Further Discovery During 1985 Home Ministries

A week after those June 1985 conversations with the pastors in the Black Forest, home ministries were begun in Stateside churches.  The heart was full of agony because of these most recent discoveries.  On the first Sunday in Akron, Ohio, the urgent plea was issued for brothers and sisters in the States to pray for revival of love in the German home.

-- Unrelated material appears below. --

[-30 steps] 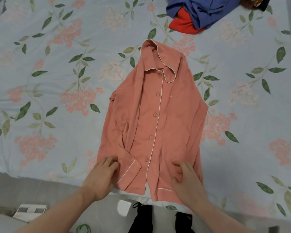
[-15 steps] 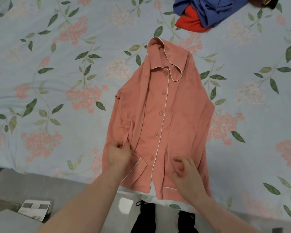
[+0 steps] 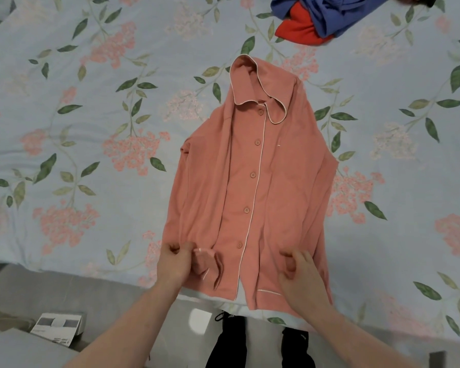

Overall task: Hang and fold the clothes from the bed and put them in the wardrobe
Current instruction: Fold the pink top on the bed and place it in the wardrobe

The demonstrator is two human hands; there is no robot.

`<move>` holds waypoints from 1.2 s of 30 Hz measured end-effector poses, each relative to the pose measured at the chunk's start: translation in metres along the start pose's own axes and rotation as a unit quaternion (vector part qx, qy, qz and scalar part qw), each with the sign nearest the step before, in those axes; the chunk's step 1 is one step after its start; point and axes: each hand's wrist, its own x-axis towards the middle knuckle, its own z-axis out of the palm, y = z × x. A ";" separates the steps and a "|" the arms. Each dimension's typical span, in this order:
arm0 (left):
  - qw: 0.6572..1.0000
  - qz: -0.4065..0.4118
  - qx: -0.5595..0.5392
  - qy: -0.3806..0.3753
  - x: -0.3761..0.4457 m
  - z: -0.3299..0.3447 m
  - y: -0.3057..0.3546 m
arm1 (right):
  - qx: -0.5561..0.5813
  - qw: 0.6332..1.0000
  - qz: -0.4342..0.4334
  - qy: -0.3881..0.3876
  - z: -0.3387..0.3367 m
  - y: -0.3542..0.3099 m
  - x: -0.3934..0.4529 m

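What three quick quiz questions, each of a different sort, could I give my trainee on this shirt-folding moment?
1. True or false: the pink shirt lies buttoned, collar pointing away from the person.
2. Which hand pinches the bunched cuff? A) left hand B) right hand
3. Fill in: the blue and red clothes lie at the far ____ of the floral bedsheet.

Key: 1 true; 2 A, its fingers gather the sleeve end while the right hand grips the hem; 3 right.
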 end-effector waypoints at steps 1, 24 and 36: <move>1.000 -0.003 0.003 -0.030 -0.005 0.002 0.003 | -0.014 1.000 -0.001 -0.005 0.001 0.002 0.000; 0.952 0.222 0.205 -0.047 -0.003 0.014 -0.015 | -0.118 0.993 0.004 -0.005 0.012 0.014 -0.022; 0.959 0.211 0.178 -0.067 -0.008 0.011 -0.029 | -0.126 0.992 0.018 -0.017 -0.001 0.026 -0.021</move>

Situations were described like those mentioned above.  At the end of the service a man came up weeping bitterly.  He said, ”Roger, you can never know what you said tonight!” He had married a woman from German speaking Switzerland.  She had been operated on for cancer three weeks earlier.  Her father had hugged her for the first time in her life just before she went into surgery!  He wept bitterly as he related this and indicated how profoundly helpful it was for him to understand that this was a widespread problem in the German speaking world. 

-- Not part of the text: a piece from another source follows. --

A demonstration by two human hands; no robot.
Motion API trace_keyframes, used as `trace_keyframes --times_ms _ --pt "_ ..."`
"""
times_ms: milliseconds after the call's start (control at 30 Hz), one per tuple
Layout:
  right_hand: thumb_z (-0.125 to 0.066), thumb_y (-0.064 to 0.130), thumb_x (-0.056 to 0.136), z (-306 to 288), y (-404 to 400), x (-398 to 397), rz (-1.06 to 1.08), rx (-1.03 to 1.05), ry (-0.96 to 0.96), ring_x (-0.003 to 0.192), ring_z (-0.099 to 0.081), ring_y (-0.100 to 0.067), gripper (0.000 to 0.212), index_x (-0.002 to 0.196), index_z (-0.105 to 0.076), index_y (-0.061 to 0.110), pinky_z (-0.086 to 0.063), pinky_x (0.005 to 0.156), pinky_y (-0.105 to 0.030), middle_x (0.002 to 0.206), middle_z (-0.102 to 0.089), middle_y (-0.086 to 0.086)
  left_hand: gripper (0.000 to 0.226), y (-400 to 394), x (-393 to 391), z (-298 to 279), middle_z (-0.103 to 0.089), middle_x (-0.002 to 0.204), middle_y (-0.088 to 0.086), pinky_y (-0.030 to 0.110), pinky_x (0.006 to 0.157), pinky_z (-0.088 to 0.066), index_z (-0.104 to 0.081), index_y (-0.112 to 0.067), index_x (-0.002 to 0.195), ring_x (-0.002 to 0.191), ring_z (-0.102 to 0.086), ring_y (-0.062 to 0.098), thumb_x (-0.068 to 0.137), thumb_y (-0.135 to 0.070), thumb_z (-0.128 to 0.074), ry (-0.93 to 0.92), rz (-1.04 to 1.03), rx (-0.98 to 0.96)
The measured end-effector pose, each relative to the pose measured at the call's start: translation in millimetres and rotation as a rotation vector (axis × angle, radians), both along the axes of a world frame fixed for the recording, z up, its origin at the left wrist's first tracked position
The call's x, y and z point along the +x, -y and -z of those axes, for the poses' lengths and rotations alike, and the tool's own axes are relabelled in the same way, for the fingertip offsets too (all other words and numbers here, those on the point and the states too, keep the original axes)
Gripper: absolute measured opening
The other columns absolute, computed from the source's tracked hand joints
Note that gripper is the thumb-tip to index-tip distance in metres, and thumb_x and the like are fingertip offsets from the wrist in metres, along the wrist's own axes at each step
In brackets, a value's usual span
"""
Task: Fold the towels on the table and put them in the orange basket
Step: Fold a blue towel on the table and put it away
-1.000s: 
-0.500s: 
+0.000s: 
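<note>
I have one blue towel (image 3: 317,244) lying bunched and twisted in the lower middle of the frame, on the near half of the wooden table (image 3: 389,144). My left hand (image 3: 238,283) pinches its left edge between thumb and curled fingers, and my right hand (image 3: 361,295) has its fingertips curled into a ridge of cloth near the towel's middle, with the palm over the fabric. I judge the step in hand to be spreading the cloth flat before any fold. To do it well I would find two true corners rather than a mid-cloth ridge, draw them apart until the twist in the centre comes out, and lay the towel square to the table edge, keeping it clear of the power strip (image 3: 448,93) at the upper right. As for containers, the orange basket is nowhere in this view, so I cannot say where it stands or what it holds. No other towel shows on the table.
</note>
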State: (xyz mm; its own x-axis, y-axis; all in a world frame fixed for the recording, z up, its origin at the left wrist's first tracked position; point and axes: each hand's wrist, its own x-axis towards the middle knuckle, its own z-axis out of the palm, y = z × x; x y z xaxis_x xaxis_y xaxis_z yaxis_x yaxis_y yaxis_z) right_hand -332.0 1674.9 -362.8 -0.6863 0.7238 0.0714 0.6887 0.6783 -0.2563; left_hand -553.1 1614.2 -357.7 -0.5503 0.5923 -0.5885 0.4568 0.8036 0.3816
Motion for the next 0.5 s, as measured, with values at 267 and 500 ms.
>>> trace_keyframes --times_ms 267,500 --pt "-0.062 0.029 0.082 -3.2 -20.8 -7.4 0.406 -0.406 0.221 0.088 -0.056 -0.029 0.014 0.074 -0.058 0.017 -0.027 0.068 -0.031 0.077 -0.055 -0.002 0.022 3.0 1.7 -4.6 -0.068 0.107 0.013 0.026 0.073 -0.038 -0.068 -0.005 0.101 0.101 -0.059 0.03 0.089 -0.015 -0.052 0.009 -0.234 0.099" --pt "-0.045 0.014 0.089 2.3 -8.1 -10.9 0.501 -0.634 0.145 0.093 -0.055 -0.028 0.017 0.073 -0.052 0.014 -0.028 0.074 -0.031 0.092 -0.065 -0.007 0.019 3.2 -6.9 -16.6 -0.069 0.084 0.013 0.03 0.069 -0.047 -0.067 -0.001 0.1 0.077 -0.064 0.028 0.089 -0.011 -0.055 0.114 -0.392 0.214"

His response prompted more prayer and preparation for the message the following week in Ashland, Ohio entitled:  ”Loving the Unloved—and often Unlovely.”  Starting with Christ's love commandments in Matthew 22:34-40, the pivotal human responsibility was stated.  Since most people, including many Christians, think love is just an emotion, Christ's words in Matthew 5:43-48 were explained, showing that love is far more than a feeling.  Christ said:



Ye have heard that it hath been said, Thou shalt love thy neighbour, and hate thine enemy.


But I say unto you, Love your enemies, bless them that curse you, do good to them that hate you, and pray for them which despitefully use you, and persecute you;


That ye may be the children of your Father which is in heaven: for he maketh his sun to rise on the evil and on the good, and sendeth rain on the just and on the unjust.

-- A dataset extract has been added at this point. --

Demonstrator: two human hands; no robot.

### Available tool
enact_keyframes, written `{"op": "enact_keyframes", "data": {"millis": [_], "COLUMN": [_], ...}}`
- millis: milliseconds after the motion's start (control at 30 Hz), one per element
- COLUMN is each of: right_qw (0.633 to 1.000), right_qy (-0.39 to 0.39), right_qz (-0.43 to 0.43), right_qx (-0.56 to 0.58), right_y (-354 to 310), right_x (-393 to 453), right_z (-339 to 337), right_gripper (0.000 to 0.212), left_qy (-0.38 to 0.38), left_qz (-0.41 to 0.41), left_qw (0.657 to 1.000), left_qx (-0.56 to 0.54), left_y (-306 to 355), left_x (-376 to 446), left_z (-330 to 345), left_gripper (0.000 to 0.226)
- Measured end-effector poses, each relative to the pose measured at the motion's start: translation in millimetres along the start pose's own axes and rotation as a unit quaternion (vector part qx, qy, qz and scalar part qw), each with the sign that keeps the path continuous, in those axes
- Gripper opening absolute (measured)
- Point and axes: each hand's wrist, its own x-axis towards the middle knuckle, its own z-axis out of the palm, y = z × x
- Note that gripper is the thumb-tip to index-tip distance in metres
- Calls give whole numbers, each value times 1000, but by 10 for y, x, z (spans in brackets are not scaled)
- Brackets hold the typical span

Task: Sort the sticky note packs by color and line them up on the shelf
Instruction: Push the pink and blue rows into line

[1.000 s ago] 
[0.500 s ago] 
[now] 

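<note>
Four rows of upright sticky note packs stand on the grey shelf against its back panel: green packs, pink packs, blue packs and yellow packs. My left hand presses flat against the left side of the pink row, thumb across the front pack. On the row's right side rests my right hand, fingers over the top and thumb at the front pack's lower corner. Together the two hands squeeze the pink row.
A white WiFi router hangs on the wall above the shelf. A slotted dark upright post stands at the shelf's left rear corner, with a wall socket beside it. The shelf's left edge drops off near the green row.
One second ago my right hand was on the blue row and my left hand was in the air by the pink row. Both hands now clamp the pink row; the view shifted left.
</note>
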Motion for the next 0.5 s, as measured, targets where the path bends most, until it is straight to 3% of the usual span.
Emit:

For if ye love them which love you, what reward have ye? do not even the publicans the same?


And if ye salute your brethren only, what do ye more [than others]? do not even the publicans so?


Be ye therefore perfect, even as your Father which is in heaven is perfect


Jesus made it clear that love is like light.  Light is most needed and most effective in the face of its opposite, namely when it is dark.  Love is most needed and most effective when hatred and indifference are present.  Of course the greatest expression of hatred in history was at the cross.  The greatest expression of love in history was also at the cross, and LOVE WAS VICTORIOUS OVER HATRED!!!!

Love is not primarily a feeling we have for people who are nice looking, nice smelling, nice behaving, and who treat us with dignity and respect.  Love is most needed as an expression to those people who are indifferent, unkind and even downright mean to us.  In fact, when Christ washed the feet of Judas, His betrayer, He did not use a wire brush but rather the same tenderness he showed when washing the feet of Peter, James and John.  Christ used tenderness on Judas with full knowledge of the terrible crime he was about to commit against him.  That certainly raises a host of questions about how we would treat our ”worst enemy” in a similar situation!!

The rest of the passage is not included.